Wakil Kepala Bidang Kesiswaan MAN Flores Timur, Abbas Prentha, menyambut baik inisiatif ini. Ia menekankan betapa pentingnya sosialisasi semacam ini sebagai bekal bagi peserta didik menjelang usia mereka yang memasuki dunia memilih. Harapannya, para siswa tidak hanya menjadi pemilih yang cerdas, tetapi juga rasional, kritis terhadap informasi, dan yang terpenting, bertanggung jawab atas pilihan yang mereka buat. Tanggung jawab inilah yang menjadi fondasi utama dalam membangun demokrasi yang sehat dan berintegritas.
***
Menumbuhkan Kesadaran dan Partisipasi Aktif
Lebih dari sekadar memberikan pengetahuan, program "KPU Goes to School" berupaya menumbuhkan kesadaran akan hak dan kewajiban sebagai warga negara. Demokrasi bukan hanya tentang memilih pemimpin, tetapi juga tentang partisipasi aktif dalam kehidupan berbangsa dan bernegara. Para siswa diajak untuk memahami bahwa suara mereka penting, dan partisipasi mereka dalam pemilu adalah bentuk kontribusi nyata bagi kemajuan negeri.
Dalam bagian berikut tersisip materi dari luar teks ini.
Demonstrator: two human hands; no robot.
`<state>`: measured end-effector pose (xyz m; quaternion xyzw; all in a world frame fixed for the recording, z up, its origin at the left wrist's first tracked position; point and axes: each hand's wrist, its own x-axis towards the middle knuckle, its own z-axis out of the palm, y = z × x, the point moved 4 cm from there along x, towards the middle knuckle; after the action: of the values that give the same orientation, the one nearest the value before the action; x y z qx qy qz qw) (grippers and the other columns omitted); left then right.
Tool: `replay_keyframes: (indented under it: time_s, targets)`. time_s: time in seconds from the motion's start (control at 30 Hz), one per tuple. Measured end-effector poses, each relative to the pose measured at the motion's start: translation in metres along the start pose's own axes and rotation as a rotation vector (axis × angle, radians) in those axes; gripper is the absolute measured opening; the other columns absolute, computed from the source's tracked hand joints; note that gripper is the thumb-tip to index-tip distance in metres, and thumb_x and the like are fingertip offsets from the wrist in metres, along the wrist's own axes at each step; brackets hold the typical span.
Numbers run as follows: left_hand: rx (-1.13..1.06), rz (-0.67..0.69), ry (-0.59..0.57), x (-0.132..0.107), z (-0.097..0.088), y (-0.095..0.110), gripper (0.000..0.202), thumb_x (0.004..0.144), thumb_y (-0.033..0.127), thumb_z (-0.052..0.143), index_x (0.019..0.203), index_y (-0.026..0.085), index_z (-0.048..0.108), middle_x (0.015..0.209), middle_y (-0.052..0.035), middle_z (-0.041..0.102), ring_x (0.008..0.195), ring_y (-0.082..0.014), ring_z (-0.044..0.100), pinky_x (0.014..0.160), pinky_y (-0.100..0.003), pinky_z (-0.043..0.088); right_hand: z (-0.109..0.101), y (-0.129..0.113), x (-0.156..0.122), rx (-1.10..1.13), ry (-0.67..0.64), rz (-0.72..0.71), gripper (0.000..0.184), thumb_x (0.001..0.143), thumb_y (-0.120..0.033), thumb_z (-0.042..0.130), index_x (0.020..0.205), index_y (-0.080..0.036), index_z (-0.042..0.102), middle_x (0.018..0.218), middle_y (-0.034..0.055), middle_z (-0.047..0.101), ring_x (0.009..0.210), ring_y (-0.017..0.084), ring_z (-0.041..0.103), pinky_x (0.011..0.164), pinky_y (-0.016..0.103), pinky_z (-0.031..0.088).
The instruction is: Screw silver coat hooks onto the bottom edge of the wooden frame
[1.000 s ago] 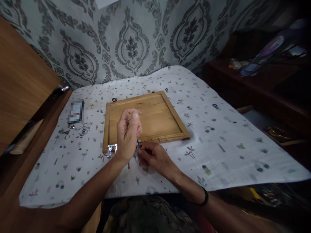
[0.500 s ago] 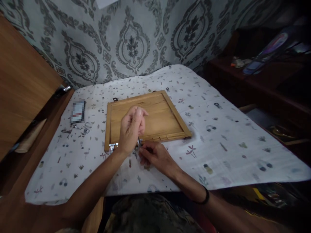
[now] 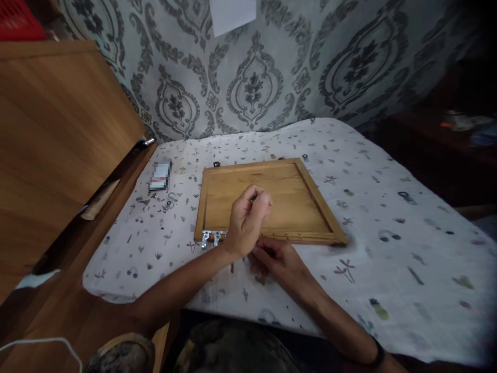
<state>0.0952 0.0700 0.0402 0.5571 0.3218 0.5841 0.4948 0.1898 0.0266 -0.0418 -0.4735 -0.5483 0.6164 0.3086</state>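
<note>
A wooden framed panel (image 3: 267,199) lies flat on the patterned cloth. Silver metal hinges (image 3: 209,237) sit along its near edge, toward the left. Over that edge my left hand (image 3: 248,217) is closed in a fist around what looks like a screwdriver (image 3: 253,198); only a small dark and yellow bit of its handle shows. Just right of and below it, my right hand (image 3: 277,259) is closed, its fingertips pinching at the panel's near edge. What they grip seems to be another hinge, mostly hidden behind the hands.
A phone-like object (image 3: 160,175), blurred out, lies on the white cloth (image 3: 163,269) at the left, with small loose pieces below it. A wooden cabinet (image 3: 66,114) stands at the left. Patterned curtain fabric (image 3: 252,88) hangs behind. A white cable (image 3: 42,340) crosses the lower left.
The view has turned left, so the panel and both hands appear farther right. My left fist has rotated slightly, exposing part of the handle. Both hands stay at the panel's near edge.
</note>
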Motion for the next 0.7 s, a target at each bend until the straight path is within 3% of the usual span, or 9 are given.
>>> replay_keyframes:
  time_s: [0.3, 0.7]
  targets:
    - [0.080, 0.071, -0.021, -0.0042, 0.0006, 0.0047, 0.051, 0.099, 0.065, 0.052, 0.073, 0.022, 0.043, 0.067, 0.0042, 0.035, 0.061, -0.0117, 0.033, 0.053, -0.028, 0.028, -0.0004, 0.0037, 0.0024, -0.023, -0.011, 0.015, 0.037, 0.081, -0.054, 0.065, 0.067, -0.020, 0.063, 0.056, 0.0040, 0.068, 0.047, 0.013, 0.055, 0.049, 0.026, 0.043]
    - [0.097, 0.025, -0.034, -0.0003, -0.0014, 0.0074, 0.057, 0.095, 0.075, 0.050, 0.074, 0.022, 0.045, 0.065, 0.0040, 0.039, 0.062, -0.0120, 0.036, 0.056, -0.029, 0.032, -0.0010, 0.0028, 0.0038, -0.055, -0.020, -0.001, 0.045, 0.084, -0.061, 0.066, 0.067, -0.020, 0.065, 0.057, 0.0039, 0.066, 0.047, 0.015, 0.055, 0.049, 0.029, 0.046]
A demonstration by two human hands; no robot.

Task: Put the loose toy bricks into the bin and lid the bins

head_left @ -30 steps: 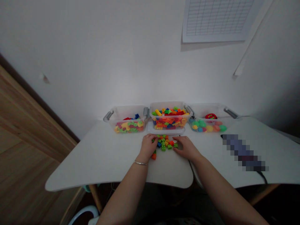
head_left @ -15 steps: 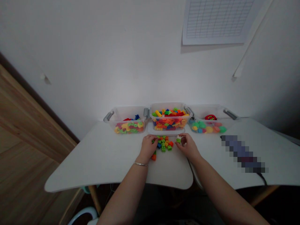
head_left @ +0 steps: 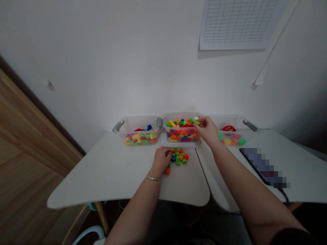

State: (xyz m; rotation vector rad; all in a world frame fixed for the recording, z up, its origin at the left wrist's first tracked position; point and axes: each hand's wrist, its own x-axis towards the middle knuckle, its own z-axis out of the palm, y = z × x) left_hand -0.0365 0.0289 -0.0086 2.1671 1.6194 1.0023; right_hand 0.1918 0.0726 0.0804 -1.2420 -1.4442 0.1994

Dengan pemahaman yang lebih baik tentang proses demokrasi, diharapkan generasi muda akan lebih termotivasi untuk menggunakan hak pilih mereka. Mereka akan datang ke TPS bukan karena paksaan, melainkan karena kesadaran akan pentingnya peran mereka dalam menentukan masa depan Indonesia. Partisipasi aktif ini, yang lahir dari literasi demokrasi yang kuat, adalah kunci untuk melahirkan generasi pemilih yang sadar akan hak dan kewajibannya, serta mampu berkontribusi pada pemilu yang demokratis dan berkualitas.
Program seperti ini menunjukkan bahwa KPU tidak hanya berperan sebagai penyelenggara pemilu, tetapi juga sebagai agen pendidikan demokrasi. Upaya mereka untuk menjangkau pemilih pemula di lingkungan sekolah adalah langkah strategis yang patut diapresiasi. Dengan menanamkan benih-benih literasi demokrasi sejak dini, KPU turut berkontribusi dalam mencetak generasi penerus bangsa yang cerdas, kritis, dan berdedikasi untuk kemajuan demokrasi Indonesia.